Caney Creek

Along the upper Texas coast, late winter with its wind and cold fronts is the most difficult time to catch speckled trout. If you wade a combination of mud and shell flats that hold the sun’s warmth are probably the best since the big sows like to loaf around the warmer water. Wading in this stuff is tough going, bordering on hard, but a slow sinking mullet imitation plug is hard to beat!

Next best is free shrimping a live shrimp over hard shell in deeper water, 10 –15 feet. At low tide, in the many creeks and rivers along the coast, oyster reefs can be found and appropriately marked. All it takes is a little scouting. This particular trip, friends passed on to us just where to locate the reef.

They had told us that on an incoming tide some real nice speckled trout were being caught in Caney Creek, so the next day we, my dad, “Unkie”, Alvin Pyland, my uncle and I arranged to be off from work. The next morning, bright and almost cold, found us, heading toward Sargent, Texas, the kickoff point for Caney Creek. Arriving at our destination with the tide slack, we hooked Unkie’s 7.5 HP motor on to a rental 14 foot, skiff and putted up the creek, looking for the tell tale signs of the fence.

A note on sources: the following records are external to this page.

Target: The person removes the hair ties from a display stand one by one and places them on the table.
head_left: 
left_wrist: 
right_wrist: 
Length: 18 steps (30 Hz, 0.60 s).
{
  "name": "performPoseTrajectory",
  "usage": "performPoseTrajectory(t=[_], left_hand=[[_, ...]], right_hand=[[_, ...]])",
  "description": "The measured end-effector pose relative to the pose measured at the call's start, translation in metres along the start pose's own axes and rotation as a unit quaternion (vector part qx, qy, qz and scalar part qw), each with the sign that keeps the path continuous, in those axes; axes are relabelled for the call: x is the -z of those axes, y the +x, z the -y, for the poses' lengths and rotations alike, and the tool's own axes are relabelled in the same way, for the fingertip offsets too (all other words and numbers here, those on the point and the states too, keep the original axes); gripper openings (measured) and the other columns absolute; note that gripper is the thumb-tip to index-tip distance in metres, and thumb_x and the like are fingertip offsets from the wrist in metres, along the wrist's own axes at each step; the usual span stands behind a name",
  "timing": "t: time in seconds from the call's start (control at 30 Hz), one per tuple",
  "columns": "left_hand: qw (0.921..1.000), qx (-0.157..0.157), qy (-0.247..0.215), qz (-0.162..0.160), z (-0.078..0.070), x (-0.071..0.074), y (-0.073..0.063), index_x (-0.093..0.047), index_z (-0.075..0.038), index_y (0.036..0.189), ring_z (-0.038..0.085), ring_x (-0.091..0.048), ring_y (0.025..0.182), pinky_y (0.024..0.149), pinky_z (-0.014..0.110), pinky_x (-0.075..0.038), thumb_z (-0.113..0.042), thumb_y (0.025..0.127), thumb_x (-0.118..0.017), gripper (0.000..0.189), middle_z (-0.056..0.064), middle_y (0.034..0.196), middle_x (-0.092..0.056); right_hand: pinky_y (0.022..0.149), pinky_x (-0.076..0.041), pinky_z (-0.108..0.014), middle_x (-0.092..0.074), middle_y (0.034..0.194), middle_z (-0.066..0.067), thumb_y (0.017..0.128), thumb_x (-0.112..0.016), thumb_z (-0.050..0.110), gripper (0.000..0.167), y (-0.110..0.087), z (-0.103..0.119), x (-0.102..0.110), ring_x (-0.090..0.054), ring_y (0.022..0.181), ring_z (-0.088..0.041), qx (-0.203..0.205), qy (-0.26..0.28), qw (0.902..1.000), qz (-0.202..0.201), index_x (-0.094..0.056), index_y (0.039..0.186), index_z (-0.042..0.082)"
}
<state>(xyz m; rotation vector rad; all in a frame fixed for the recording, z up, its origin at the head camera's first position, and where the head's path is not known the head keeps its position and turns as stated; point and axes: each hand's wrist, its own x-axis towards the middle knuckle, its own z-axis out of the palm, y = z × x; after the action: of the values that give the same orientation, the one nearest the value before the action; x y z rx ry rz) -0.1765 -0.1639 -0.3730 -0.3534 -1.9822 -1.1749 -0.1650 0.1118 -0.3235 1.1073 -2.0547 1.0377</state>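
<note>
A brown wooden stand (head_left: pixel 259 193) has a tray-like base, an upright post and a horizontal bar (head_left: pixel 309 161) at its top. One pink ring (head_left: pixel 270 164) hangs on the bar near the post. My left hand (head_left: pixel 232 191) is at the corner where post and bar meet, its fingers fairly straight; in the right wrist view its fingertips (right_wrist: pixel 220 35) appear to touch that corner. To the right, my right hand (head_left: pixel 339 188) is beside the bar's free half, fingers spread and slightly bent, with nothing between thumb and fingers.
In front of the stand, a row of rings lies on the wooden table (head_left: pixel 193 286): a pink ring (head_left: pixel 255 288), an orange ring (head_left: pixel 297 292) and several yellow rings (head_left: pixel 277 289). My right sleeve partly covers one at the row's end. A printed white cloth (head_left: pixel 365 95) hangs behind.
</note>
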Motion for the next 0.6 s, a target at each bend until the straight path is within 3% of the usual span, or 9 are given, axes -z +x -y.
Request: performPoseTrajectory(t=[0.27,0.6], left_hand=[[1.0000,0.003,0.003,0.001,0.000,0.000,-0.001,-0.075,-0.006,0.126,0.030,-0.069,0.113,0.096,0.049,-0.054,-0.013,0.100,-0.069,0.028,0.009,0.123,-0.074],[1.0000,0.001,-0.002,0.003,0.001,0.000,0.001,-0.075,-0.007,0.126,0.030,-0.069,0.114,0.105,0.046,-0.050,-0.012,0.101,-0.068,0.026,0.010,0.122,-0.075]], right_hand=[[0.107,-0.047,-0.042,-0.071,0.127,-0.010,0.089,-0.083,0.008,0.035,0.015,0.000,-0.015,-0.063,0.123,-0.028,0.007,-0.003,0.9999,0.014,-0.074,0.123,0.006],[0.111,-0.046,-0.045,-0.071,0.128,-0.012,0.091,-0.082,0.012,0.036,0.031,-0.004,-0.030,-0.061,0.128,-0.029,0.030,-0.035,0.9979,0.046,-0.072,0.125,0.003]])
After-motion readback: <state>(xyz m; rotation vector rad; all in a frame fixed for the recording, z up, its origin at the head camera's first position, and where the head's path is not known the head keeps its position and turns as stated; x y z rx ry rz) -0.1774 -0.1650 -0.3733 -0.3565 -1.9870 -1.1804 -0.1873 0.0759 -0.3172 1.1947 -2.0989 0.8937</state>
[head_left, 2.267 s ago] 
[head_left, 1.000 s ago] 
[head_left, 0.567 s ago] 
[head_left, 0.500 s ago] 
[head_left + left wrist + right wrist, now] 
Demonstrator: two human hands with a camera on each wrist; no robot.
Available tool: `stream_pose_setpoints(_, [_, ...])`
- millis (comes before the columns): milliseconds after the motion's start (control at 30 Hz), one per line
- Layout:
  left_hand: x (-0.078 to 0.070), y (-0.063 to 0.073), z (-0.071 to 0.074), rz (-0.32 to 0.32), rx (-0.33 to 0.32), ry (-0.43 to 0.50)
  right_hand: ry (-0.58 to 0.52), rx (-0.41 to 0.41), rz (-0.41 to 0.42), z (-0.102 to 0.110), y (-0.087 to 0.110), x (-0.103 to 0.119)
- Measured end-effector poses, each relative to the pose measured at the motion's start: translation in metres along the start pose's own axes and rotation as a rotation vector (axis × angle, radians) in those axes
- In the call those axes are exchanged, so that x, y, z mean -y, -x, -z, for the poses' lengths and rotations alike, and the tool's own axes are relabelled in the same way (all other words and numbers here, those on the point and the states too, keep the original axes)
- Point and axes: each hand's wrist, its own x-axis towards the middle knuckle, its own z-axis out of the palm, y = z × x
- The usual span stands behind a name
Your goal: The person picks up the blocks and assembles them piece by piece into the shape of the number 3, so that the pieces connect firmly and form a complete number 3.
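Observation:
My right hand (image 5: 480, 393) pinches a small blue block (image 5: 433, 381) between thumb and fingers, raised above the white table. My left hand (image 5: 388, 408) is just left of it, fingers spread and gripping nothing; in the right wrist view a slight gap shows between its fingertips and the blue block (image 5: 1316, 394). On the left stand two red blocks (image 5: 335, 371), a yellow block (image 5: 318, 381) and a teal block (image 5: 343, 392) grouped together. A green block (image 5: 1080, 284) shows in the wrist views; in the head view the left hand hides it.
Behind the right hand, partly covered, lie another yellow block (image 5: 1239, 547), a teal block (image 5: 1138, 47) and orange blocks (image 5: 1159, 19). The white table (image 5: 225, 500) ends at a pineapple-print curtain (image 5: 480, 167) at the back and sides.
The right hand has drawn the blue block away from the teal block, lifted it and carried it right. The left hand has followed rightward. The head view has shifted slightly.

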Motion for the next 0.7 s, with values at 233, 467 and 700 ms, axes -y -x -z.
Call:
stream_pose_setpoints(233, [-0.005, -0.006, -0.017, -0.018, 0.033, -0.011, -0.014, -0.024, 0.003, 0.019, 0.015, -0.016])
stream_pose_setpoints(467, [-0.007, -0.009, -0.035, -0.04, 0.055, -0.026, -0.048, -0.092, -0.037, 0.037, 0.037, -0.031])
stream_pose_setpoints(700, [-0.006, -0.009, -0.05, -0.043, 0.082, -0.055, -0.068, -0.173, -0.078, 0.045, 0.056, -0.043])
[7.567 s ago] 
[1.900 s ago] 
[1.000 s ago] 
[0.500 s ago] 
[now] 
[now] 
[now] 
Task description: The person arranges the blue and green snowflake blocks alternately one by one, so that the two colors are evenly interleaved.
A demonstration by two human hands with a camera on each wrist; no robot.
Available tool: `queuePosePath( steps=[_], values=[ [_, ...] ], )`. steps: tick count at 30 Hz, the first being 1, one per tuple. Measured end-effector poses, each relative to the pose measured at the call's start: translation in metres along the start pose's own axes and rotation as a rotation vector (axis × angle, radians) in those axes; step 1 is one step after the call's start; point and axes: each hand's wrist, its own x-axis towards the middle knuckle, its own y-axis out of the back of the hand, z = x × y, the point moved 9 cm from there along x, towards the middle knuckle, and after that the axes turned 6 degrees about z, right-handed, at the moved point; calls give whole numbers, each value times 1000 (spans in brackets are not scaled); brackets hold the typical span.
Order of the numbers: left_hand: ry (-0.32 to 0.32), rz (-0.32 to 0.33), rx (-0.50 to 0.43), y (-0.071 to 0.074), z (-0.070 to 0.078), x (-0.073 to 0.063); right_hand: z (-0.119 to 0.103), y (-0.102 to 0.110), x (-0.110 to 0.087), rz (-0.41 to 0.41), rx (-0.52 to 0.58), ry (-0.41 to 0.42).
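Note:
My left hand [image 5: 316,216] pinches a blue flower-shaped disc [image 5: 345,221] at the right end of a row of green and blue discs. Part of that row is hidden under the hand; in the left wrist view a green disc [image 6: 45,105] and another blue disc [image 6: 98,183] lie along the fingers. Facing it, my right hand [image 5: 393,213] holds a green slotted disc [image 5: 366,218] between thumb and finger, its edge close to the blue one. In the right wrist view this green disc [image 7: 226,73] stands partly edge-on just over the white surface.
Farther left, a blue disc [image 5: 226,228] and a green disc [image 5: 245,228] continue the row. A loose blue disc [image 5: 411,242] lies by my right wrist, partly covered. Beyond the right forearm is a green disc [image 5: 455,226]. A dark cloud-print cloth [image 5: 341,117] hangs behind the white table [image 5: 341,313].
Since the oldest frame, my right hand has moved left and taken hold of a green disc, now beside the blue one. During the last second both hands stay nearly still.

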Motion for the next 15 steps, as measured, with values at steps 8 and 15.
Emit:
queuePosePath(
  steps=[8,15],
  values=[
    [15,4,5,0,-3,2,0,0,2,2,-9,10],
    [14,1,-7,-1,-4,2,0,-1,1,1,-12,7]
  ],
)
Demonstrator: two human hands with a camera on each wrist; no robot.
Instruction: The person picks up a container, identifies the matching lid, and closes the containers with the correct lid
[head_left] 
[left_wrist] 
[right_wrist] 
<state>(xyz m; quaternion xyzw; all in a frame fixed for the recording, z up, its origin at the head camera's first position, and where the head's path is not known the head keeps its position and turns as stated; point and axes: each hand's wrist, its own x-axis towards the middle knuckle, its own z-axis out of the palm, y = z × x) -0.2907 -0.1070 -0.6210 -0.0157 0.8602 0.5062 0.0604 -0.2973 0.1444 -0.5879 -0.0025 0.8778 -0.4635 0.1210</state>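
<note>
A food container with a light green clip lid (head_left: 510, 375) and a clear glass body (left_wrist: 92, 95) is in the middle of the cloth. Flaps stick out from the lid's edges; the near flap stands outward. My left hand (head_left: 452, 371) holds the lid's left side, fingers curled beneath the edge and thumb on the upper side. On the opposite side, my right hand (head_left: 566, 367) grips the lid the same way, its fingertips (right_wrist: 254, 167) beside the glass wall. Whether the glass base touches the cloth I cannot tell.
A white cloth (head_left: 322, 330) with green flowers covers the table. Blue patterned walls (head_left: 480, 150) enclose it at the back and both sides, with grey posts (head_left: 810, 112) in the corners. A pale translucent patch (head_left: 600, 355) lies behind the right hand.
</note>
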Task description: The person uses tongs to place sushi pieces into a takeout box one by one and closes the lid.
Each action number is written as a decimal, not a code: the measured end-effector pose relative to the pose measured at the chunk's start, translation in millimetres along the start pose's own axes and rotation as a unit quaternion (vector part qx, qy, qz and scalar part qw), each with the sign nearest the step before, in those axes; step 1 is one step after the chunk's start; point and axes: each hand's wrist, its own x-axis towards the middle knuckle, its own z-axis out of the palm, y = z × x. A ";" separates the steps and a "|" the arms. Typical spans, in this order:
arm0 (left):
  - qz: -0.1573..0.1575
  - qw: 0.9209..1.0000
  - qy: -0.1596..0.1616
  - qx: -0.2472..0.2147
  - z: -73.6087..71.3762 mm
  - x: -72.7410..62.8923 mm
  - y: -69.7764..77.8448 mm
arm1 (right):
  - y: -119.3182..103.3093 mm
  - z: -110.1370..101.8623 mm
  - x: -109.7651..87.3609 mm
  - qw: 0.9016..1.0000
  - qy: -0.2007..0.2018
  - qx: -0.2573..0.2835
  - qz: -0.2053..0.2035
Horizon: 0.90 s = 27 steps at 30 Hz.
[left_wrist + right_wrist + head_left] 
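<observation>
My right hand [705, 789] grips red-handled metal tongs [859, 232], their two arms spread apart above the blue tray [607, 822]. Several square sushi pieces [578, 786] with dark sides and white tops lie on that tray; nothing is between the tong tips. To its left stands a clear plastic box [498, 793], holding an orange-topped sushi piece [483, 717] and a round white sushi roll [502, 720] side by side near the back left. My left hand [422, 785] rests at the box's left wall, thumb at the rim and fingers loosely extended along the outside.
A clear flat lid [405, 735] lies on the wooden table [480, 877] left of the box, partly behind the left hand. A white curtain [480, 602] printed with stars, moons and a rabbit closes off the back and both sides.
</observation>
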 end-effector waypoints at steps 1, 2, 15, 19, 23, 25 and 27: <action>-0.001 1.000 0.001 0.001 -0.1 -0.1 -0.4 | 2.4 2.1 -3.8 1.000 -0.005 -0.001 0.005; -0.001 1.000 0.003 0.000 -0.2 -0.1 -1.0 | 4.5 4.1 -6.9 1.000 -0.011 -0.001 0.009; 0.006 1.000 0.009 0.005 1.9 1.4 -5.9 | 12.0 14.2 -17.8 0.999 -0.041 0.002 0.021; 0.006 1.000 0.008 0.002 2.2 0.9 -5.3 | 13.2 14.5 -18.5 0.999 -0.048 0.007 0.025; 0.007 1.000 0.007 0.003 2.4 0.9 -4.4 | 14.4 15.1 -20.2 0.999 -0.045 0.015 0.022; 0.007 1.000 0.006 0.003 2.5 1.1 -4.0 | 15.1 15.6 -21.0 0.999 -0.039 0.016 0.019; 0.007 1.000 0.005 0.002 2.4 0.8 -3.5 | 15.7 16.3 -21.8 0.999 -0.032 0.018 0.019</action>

Our instructions from the bait camp were to motor about one mile up the creek, then look for a barb wire fence angling down from the east bank into the water. The reef would be directly across the creek from the fence with a few oyster shells scattered along the bank. The reef in question was about 40 yards long and stopped in the middle of the creek. Our tackle for this trip was 6-1/2 foot popping rods, red, Ambasseduer reels, loaded with 15 pound mono and small treble hooks tied 6 inches below a crimped on, 00 buckshot.

According to the tide charts the current would start moving in soon, we found the fence in question and anchored within casting distance of the reef. Just like clockwork the tide started in and not 15 minutes later my dad had a soft strike, not a bone jarring strike of a summer, yellow mouth, spec, but more of a tap, tap. Setting the hook, the spec responded with a deep, surging fight. Soon, Unkie slipped the net under the 3, pounder, the first trout on our stringer.

Unkie was next and his spec took out line, zzzp, zzzp and put up a grudging battle and soon Dad netted the fish. This one, the second and a nice fish, was about a pound bigger that my dads. Then it was my turn to catch one and we added the 3, pounder to the stringer. All told we had 5 nice specs for about 2 hours fishing. This sure beat wading in the mud!